Desse dia memorável todos guardamos o silêncio como atitude fundamental diante do mistério que nos envolve. Guardamos as muitas interrogações que povoam a nossa mente e que, ali, convergiram para uma única questão, a do sentido do que somos. Guardo também a certeza de que em Jesus Cristo encontramos o horizonte de leitura e compreensão do mundo, da humanidade e da vida, como dom tão rica e tão frágil. Guardo ainda a memória da solidariedade e comunhão, como uma realidade, que ali aconteceu, e como um sonho que tem de perdurar para sempre. Alegrei-me com o vislumbre de fraternidade humana universal, que ganhou novo ânimo e ancorada na força de Deus.

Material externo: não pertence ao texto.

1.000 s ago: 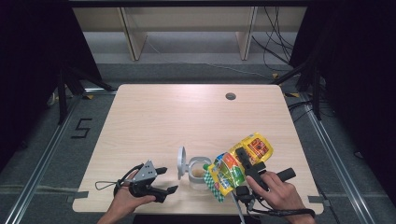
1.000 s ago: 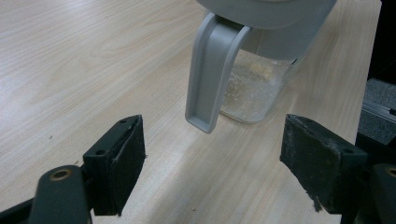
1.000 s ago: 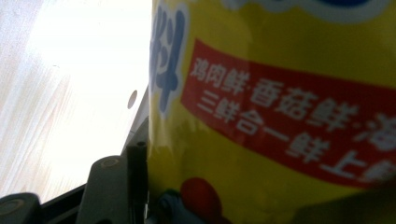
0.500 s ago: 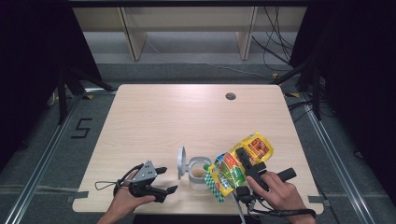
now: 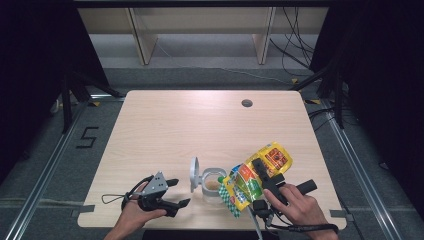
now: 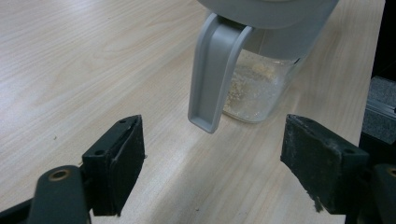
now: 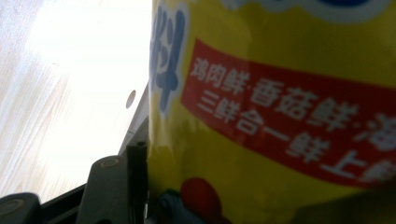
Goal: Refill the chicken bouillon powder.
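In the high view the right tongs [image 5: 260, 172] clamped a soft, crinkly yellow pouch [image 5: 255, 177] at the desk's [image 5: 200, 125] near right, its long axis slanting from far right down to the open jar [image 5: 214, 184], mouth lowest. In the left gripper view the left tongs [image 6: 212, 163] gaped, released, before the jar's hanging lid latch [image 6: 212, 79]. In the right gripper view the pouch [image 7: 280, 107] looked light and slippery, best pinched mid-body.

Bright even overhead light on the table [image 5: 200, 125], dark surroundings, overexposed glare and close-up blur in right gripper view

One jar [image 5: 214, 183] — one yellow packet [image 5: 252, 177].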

A pandemia é um drama demasiado forte para que alguém ou alguma instituição possa dizer que está à altura para enfrentar os seus efeitos. Estamos todos à procura de saídas que tenham em conta as várias dimensões: pessoal, familiar, social, laboral, económico-financeira, espiritual… As palavras do Papa Francisco, que têm sido sempre de solidariedade para com todos e de esperança no meio da catástrofe, calaram fundo na humanidade. Não foi simplesmente uma voz ao lado de outras, mas foi "a voz", pela autoridade moral reconhecida, pelos fundamentos humanos e teológicos, por tocar o coração das pessoas e as ajudar a encontrarem caminhos de resposta às suas mais sérias interrogações. A palavra do Papa foi portadora de serenidade e paz. A Igreja recorre ao património bíblico, à palavra do Papa, ao património espiritual e à proximidade com as pessoas nas muitas comunidades. Sente o dever de estar com todos, com um coração aberto em gestos pequenos, mas significativos para cada um e em cada situação.